Task to carry out:
Would you copy the full listing that follows without changing a thing?

Collected data:
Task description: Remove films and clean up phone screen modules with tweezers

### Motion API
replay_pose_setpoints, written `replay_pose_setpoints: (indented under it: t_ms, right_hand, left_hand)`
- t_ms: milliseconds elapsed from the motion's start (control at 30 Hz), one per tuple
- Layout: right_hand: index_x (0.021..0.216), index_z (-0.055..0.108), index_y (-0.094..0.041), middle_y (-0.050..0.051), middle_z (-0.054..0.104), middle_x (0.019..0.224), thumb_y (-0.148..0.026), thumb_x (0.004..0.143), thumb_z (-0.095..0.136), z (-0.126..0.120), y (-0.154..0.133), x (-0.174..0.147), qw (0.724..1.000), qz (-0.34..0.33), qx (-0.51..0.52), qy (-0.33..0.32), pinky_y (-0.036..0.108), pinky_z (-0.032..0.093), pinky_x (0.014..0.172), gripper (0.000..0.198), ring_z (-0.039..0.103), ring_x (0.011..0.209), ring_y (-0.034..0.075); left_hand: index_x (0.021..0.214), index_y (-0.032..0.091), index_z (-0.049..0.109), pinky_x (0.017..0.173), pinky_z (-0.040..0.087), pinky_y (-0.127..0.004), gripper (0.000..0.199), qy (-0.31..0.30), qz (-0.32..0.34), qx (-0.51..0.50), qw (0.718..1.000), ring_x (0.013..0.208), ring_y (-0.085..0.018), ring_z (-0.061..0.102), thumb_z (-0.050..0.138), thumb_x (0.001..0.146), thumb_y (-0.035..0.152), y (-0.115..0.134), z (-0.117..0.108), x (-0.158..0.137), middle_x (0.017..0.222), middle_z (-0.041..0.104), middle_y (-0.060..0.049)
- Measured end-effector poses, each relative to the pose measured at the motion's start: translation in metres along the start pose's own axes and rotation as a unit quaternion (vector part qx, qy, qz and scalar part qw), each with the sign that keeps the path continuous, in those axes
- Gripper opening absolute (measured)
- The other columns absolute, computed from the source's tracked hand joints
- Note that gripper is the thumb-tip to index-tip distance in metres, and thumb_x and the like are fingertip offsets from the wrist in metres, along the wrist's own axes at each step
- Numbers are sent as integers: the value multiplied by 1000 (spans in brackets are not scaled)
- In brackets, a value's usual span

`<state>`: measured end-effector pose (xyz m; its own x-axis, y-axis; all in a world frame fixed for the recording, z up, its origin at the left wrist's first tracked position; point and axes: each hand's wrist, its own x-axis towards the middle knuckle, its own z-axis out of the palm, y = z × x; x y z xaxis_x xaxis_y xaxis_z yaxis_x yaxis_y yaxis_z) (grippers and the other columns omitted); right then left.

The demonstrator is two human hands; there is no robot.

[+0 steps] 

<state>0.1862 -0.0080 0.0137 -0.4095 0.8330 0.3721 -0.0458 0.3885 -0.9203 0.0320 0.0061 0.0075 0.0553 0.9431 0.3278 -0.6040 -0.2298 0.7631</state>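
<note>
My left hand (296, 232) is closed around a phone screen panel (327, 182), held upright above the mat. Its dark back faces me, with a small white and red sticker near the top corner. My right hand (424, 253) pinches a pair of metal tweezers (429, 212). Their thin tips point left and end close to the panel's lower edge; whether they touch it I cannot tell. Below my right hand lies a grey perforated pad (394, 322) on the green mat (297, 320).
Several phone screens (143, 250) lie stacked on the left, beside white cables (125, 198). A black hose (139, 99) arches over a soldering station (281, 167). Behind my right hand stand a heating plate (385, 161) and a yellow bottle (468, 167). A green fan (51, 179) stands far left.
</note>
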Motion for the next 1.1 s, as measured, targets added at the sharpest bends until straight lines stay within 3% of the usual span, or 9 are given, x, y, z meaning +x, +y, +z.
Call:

Solution to the problem:
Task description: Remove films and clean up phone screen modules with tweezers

### Motion API
replay_pose_setpoints, written `replay_pose_setpoints: (indented under it: t_ms, right_hand, left_hand)`
- t_ms: milliseconds elapsed from the motion's start (control at 30 Hz), one per tuple
- Layout: right_hand: index_x (0.021..0.216), index_z (-0.055..0.108), index_y (-0.094..0.041), middle_y (-0.050..0.051), middle_z (-0.054..0.104), middle_x (0.019..0.224), thumb_y (-0.148..0.026), thumb_x (0.004..0.143), thumb_z (-0.095..0.136), z (-0.126..0.120), y (-0.154..0.133), x (-0.174..0.147), qw (0.724..1.000), qz (-0.34..0.33), qx (-0.51..0.52), qy (-0.33..0.32), pinky_y (-0.036..0.108), pinky_z (-0.032..0.093), pinky_x (0.014..0.172), gripper (0.000..0.198), ring_z (-0.039..0.103), ring_x (0.011..0.209), ring_y (-0.034..0.075); left_hand: index_x (0.021..0.214), index_y (-0.032..0.091), index_z (-0.049..0.109), pinky_x (0.017..0.173), pinky_z (-0.040..0.087), pinky_y (-0.127..0.004), gripper (0.000..0.199), qy (-0.31..0.30), qz (-0.32..0.34), qx (-0.51..0.50), qw (0.718..1.000), ring_x (0.013..0.208), ring_y (-0.085..0.018), ring_z (-0.061..0.102), thumb_z (-0.050..0.138), thumb_x (0.001..0.146), thumb_y (-0.035..0.152), y (-0.115..0.134), z (-0.117..0.108), x (-0.158..0.137), middle_x (0.017..0.222), middle_z (-0.041..0.104), middle_y (-0.060..0.049)
- Measured end-effector poses, each relative to the pose measured at the motion's start: translation in metres along the start pose's own axes and rotation as a unit quaternion (vector part qx, qy, qz and scalar part qw), each with the sign that keeps the path continuous, in those axes
- Gripper opening absolute (measured)
- The other columns absolute, computed from the source's tracked hand joints
- Note that gripper is the thumb-tip to index-tip distance in metres, and thumb_x and the like are fingertip offsets from the wrist in metres, along the wrist's own axes at each step
- Numbers are sent as integers: the value multiplied by 1000 (spans in brackets are not scaled)
- In brackets, a value's usual span

`<state>`: measured end-effector pose (xyz m; its own x-axis, y-axis; all in a world frame fixed for the recording, z up, its origin at the left wrist's first tracked position; point and axes: each hand's wrist, its own x-axis towards the middle knuckle, its own z-axis out of the palm, y = z × x; x y z xaxis_x xaxis_y xaxis_z yaxis_x yaxis_y yaxis_z) (grippers and the other columns omitted); right then left.

The demonstrator is two human hands; there is no robot.

[+0 steps] 

<state>0.1862 -0.0080 0.0137 -0.4095 0.8330 0.3721 -0.0458 0.3885 -0.9203 0.0320 0.0061 0.0075 0.0553 0.9431 0.3278 -0.6040 -0.2298 0.7631</state>
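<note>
My left hand (296, 232) is closed around a phone screen panel (327, 182), held upright above the mat. Its dark back faces me, with a small white and red sticker near the top corner. My right hand (424, 253) pinches a pair of metal tweezers (429, 212). Their thin tips point left and end close to the panel's lower edge; whether they touch it I cannot tell. Below my right hand lies a grey perforated pad (394, 322) on the green mat (297, 320).
Several phone screens (143, 250) lie stacked on the left, beside white cables (125, 198). A black hose (139, 99) arches over a soldering station (281, 167). Behind my right hand stand a heating plate (385, 161) and a yellow bottle (468, 167). A green fan (51, 179) stands far left.
</note>
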Motion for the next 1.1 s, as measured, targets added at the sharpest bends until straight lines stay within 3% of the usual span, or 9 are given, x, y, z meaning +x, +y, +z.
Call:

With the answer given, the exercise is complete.